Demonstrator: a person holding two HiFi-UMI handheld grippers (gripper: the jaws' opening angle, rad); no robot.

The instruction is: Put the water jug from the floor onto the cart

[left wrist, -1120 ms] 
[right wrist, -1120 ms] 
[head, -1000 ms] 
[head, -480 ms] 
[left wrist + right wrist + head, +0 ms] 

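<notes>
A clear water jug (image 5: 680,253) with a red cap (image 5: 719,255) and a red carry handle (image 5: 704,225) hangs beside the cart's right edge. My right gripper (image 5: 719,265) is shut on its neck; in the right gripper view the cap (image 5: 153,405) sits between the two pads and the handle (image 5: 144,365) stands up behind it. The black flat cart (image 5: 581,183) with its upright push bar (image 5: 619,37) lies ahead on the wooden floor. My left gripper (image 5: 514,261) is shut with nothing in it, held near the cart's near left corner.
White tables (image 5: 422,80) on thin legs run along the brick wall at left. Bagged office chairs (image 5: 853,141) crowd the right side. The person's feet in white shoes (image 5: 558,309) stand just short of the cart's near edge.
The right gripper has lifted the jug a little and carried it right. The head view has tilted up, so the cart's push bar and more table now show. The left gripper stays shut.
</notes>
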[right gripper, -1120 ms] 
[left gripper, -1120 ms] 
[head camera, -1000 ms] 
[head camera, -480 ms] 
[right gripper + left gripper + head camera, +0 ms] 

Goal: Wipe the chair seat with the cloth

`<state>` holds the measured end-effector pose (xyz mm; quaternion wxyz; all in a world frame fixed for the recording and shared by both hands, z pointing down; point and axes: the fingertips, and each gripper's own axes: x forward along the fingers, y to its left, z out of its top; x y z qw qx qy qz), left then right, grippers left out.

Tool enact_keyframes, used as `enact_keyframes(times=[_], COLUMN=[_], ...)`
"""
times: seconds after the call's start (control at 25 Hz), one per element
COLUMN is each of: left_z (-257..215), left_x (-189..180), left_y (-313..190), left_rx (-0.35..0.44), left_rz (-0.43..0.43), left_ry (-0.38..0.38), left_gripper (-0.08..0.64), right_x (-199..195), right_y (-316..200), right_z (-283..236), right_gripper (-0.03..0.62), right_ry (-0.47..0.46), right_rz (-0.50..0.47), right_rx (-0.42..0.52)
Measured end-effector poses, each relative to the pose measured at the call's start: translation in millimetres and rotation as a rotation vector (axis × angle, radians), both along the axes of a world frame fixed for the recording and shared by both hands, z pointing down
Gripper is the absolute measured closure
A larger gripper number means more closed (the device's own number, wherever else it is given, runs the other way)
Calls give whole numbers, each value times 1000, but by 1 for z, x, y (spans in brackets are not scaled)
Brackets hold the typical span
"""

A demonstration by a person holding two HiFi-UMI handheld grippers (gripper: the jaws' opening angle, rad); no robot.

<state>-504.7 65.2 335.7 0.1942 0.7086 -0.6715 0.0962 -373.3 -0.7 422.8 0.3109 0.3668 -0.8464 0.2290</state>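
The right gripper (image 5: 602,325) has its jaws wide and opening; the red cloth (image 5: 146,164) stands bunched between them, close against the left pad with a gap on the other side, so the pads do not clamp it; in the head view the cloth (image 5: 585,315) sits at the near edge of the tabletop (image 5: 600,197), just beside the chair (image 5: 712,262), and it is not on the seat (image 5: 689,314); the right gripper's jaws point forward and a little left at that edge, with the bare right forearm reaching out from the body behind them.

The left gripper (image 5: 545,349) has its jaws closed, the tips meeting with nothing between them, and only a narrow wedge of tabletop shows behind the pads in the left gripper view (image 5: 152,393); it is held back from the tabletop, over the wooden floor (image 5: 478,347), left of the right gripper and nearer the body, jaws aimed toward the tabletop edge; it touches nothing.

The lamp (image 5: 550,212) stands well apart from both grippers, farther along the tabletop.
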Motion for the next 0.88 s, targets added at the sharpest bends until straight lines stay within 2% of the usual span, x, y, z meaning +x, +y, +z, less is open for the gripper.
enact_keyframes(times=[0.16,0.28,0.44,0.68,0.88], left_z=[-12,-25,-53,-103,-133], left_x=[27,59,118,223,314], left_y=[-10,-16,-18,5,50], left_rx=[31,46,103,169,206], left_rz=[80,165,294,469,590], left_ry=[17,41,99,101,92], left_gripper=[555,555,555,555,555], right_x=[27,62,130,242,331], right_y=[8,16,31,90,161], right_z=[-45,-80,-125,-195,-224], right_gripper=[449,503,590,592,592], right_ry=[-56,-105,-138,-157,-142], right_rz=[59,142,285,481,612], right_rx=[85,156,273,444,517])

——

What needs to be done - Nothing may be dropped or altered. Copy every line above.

Written solution -
Demonstrator: a person holding two HiFi-UMI handheld grippers (gripper: the jaws' opening angle, rad); no robot.

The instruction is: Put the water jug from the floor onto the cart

[left wrist, -1120 ms] 
[right wrist, -1120 ms] 
[head, -1000 ms] 
[head, -480 ms] 
[left wrist + right wrist + head, +0 ms] 

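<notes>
A clear water jug (image 5: 680,253) with a red cap (image 5: 719,255) and a red carry handle (image 5: 704,225) hangs beside the cart's right edge. My right gripper (image 5: 719,265) is shut on its neck; in the right gripper view the cap (image 5: 153,405) sits between the two pads and the handle (image 5: 144,365) stands up behind it. The black flat cart (image 5: 581,183) with its upright push bar (image 5: 619,37) lies ahead on the wooden floor. My left gripper (image 5: 514,261) is shut with nothing in it, held near the cart's near left corner.
White tables (image 5: 422,80) on thin legs run along the brick wall at left. Bagged office chairs (image 5: 853,141) crowd the right side. The person's feet in white shoes (image 5: 558,309) stand just short of the cart's near edge.
The right gripper has lifted the jug a little and carried it right. The head view has tilted up, so the cart's push bar and more table now show. The left gripper stays shut.
</notes>
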[right gripper, -1120 ms] 
[left gripper, -1120 ms] 
[head camera, -1000 ms] 
[head camera, -480 ms] 
[right gripper + left gripper + head camera, +0 ms] 

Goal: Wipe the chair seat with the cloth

`<state>` holds the measured end-effector pose (xyz mm; quaternion wxyz; all in a world frame fixed for the recording and shared by both hands, z pointing down; point and axes: the fingertips, and each gripper's own axes: x forward along the fingers, y to its left, z out of its top; x y z qw qx qy qz), left then right, grippers left out.

Tool enact_keyframes, used as `enact_keyframes(times=[_], COLUMN=[_], ...)`
"""
times: seconds after the call's start (control at 25 Hz), one per element
COLUMN is each of: left_z (-257..215), left_x (-189..180), left_y (-313..190), left_rx (-0.35..0.44), left_rz (-0.43..0.43), left_ry (-0.38..0.38), left_gripper (-0.08..0.64), right_x (-199..195), right_y (-316..200), right_z (-283..236), right_gripper (-0.03..0.62), right_ry (-0.47..0.46), right_rz (-0.50..0.47), right_rx (-0.42..0.52)
Measured end-effector poses, each relative to the pose measured at the call's start: translation in millimetres and rotation as a rotation vector (axis × angle, radians), both along the axes of a world frame fixed for the recording and shared by both hands, z pointing down
Gripper is the absolute measured closure
A larger gripper number means more closed (the device's own number, wherever else it is given, runs the other way)
Calls give whole numbers, each value times 1000, but by 1 for z, x, y (spans in brackets are not scaled)
Brackets hold the typical span
"""

A demonstration by a person holding two HiFi-UMI handheld grippers (gripper: the jaws' opening angle, rad); no robot.

<state>-504.7 65.2 335.7 0.1942 0.7086 -0.6715 0.0962 -373.3 -0.7 422.8 0.3109 0.3668 -0.8464 0.2290</state>
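The right gripper (image 5: 602,325) has its jaws wide and opening; the red cloth (image 5: 146,164) stands bunched between them, close against the left pad with a gap on the other side, so the pads do not clamp it; in the head view the cloth (image 5: 585,315) sits at the near edge of the tabletop (image 5: 600,197), just beside the chair (image 5: 712,262), and it is not on the seat (image 5: 689,314); the right gripper's jaws point forward and a little left at that edge, with the bare right forearm reaching out from the body behind them.

The left gripper (image 5: 545,349) has its jaws closed, the tips meeting with nothing between them, and only a narrow wedge of tabletop shows behind the pads in the left gripper view (image 5: 152,393); it is held back from the tabletop, over the wooden floor (image 5: 478,347), left of the right gripper and nearer the body, jaws aimed toward the tabletop edge; it touches nothing.

The lamp (image 5: 550,212) stands well apart from both grippers, farther along the tabletop.
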Motion for the next 0.88 s, targets added at the sharpest bends until straight lines stay within 2% of the usual span, x, y, z meaning +x, +y, +z, less is open for the gripper.
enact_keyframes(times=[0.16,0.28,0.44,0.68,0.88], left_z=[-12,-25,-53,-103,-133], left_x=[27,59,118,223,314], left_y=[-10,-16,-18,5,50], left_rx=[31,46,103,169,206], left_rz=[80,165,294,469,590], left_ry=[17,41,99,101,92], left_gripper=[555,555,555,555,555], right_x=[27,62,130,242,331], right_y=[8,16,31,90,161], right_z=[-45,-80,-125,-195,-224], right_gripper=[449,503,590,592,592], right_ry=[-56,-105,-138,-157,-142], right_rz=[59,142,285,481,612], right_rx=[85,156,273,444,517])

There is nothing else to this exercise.